**EXERCISE**
Below is a listing; restate from it, character for character, the lines beginning at the line holding "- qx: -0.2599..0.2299" and ending at the line holding "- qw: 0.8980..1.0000", both included.

------------------------------------------------------------

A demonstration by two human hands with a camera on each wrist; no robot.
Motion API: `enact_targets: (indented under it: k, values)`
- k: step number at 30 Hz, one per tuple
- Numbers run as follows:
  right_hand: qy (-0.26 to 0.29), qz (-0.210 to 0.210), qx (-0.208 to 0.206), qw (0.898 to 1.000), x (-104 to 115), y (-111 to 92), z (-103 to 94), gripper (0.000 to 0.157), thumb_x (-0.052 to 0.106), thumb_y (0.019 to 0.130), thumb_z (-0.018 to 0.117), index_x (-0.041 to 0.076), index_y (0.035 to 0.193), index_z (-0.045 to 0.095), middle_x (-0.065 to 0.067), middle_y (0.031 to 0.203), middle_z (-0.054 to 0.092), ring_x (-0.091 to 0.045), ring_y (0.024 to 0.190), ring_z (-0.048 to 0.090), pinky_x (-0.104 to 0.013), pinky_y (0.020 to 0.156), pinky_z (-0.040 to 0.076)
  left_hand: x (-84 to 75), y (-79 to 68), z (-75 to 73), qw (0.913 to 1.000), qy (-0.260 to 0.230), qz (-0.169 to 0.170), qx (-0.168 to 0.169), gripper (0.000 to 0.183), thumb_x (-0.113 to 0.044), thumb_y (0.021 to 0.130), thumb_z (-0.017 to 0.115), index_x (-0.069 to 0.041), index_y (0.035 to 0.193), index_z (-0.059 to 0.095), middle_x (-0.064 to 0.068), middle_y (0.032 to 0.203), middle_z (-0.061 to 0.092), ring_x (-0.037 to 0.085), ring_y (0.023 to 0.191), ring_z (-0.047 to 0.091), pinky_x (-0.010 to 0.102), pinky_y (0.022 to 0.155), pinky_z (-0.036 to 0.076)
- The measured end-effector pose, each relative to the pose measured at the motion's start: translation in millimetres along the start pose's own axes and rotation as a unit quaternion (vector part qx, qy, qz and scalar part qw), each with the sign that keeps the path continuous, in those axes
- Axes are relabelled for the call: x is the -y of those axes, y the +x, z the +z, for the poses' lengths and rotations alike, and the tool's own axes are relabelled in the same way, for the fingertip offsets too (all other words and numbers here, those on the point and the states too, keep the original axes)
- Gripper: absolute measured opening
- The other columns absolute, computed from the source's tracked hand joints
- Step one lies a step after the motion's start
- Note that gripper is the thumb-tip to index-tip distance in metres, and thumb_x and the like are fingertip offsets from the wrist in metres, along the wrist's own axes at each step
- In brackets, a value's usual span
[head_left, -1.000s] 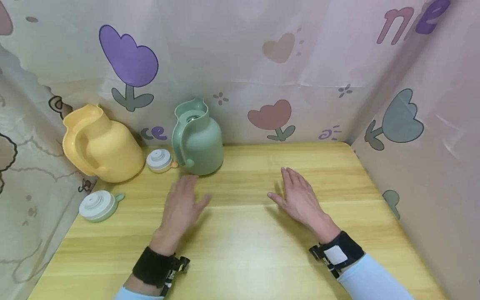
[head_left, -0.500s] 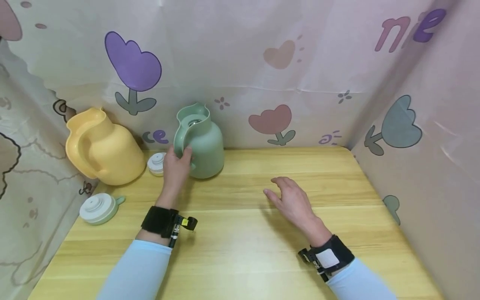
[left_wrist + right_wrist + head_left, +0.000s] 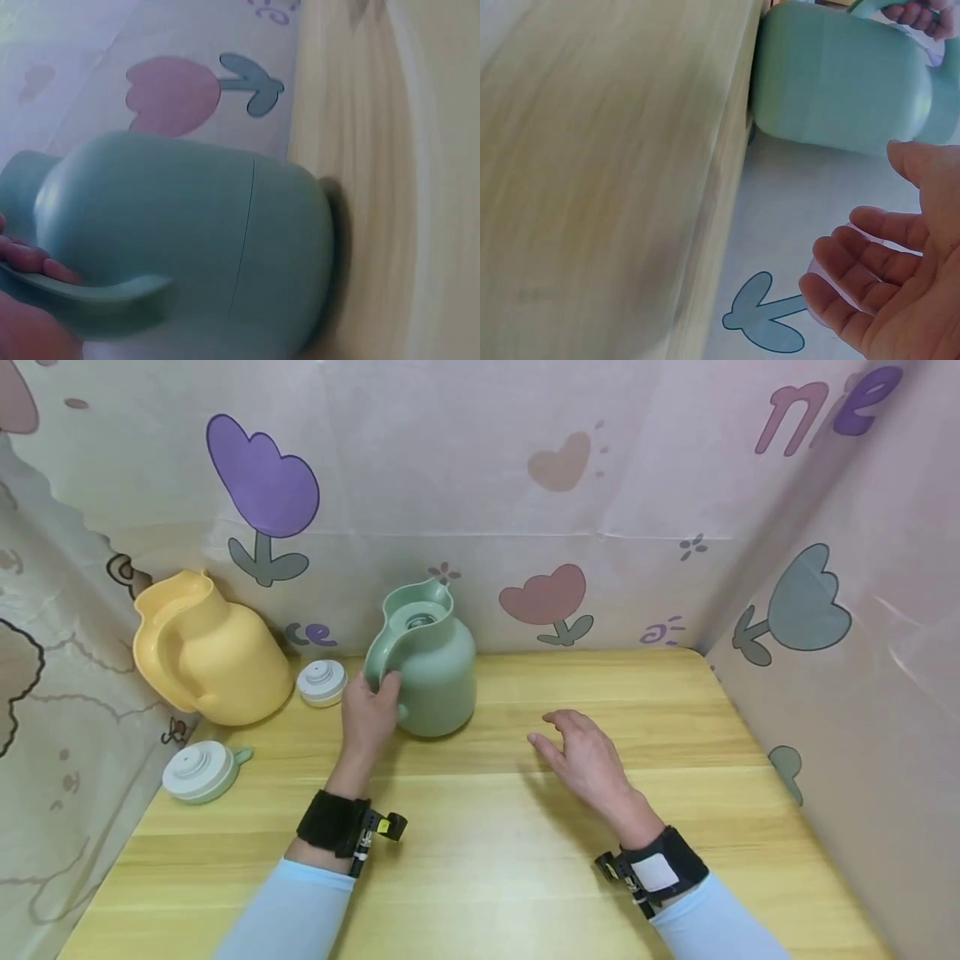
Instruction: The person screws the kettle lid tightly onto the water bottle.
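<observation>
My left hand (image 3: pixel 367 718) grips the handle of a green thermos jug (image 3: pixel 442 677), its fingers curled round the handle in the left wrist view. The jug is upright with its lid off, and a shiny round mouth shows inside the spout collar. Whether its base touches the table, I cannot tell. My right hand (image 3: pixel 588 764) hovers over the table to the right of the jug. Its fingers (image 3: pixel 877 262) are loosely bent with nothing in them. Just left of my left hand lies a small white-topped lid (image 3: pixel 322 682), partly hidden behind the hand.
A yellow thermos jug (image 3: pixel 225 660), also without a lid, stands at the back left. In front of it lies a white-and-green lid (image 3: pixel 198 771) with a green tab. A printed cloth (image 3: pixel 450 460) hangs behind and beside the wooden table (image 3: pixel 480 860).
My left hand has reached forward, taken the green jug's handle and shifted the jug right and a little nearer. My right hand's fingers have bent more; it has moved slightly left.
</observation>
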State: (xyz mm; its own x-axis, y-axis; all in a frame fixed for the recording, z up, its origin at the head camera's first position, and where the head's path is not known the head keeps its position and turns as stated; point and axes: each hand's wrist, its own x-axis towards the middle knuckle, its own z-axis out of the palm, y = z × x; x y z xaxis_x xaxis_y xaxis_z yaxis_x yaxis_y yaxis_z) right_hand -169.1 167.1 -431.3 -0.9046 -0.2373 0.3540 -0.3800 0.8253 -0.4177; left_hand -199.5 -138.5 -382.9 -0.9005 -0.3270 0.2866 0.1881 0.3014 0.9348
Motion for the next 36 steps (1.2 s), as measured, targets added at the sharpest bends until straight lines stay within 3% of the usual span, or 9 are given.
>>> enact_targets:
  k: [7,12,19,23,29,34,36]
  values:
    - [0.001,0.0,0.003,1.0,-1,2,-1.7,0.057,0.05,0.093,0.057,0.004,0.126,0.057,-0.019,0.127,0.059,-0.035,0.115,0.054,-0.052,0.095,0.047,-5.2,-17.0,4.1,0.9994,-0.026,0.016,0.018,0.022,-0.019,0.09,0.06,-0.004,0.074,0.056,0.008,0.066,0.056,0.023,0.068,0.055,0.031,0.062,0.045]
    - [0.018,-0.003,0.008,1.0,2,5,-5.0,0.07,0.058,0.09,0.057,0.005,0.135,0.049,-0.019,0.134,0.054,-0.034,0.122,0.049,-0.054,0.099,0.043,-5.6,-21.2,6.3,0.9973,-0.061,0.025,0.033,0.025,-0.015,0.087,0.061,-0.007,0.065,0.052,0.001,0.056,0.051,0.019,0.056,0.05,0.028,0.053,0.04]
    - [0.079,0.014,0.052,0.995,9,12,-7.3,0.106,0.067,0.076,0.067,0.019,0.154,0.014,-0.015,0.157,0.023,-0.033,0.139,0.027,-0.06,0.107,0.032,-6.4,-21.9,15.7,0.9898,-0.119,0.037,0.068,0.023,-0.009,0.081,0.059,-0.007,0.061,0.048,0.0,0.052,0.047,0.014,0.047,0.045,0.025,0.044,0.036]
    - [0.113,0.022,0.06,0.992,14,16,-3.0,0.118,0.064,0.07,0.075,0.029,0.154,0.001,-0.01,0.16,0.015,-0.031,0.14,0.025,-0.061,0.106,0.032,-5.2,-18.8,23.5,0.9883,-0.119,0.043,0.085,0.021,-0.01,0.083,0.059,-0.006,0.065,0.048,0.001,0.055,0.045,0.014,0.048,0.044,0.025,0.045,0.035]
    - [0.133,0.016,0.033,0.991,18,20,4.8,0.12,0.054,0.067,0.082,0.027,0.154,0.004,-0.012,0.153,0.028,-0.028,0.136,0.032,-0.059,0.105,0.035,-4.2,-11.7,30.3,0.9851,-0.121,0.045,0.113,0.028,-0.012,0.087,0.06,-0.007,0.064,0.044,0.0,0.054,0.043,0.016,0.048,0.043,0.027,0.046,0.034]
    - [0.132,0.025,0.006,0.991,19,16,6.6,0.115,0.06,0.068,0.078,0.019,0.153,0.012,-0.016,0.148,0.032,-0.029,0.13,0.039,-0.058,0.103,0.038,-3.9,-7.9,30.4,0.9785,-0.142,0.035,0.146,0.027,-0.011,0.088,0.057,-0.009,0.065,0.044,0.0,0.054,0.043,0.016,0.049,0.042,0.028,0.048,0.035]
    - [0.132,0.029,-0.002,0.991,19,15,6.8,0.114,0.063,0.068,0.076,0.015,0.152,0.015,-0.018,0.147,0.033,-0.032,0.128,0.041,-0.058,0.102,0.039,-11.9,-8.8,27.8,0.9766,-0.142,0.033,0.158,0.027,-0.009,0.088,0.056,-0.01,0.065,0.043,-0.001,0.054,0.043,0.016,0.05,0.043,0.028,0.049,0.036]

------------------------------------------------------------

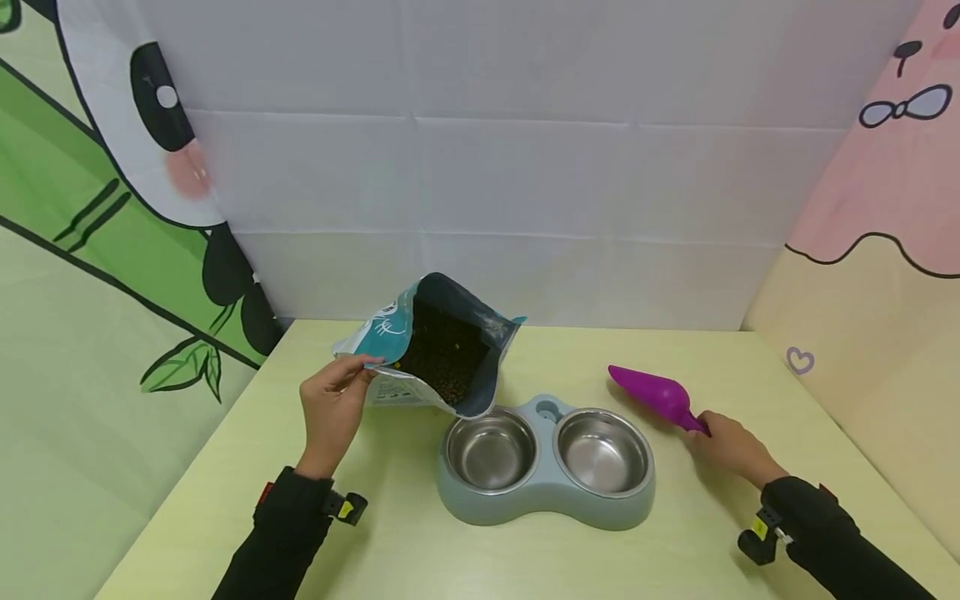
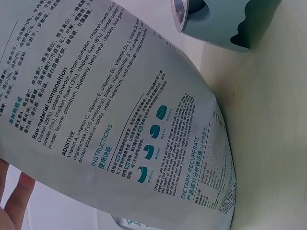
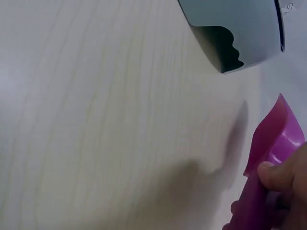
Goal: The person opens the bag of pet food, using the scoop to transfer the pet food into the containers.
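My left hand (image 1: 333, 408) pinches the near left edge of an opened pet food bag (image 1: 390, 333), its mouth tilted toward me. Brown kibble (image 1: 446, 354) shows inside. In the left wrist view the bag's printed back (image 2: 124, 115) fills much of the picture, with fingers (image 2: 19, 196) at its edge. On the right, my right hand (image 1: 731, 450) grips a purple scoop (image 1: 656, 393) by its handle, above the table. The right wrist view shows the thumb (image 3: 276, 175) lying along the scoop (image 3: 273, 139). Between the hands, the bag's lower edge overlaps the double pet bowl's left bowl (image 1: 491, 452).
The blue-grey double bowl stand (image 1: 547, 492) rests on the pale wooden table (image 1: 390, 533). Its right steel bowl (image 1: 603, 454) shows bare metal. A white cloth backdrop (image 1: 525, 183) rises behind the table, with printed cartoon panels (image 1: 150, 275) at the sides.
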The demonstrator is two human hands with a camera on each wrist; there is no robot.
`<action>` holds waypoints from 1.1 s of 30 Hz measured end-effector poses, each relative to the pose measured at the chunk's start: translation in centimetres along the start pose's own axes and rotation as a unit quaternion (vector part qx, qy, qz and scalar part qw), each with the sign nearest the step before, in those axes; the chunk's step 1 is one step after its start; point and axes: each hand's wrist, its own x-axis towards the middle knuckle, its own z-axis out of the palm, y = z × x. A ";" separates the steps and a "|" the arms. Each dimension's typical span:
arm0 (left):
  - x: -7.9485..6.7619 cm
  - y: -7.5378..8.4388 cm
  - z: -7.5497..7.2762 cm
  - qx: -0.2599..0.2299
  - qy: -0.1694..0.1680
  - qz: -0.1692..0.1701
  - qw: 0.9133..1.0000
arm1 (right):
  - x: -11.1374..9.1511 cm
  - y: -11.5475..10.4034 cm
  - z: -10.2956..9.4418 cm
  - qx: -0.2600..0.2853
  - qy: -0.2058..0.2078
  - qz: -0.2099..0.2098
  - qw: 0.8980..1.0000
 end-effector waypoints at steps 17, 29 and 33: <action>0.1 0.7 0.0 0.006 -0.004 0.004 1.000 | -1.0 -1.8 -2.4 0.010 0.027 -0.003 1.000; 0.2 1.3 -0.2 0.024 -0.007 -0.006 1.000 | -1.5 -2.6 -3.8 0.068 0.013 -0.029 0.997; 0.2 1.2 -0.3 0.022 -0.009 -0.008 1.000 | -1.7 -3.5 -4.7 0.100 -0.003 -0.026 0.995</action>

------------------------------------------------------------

**ANSWER AREA**
  - qx: -0.2599..0.2299
  - qy: -0.1694..0.1680
  - qz: -0.1692..0.1701
  - qw: 0.9133..1.0000
arm1 (right):
  - x: -11.1374..9.1511 cm
  - y: -11.5475..10.4034 cm
  - z: -10.2956..9.4418 cm
  - qx: -0.2600..0.2853
  - qy: -0.2058..0.2078
  - qz: -0.2099..0.2098
  - qw: 0.8980..1.0000

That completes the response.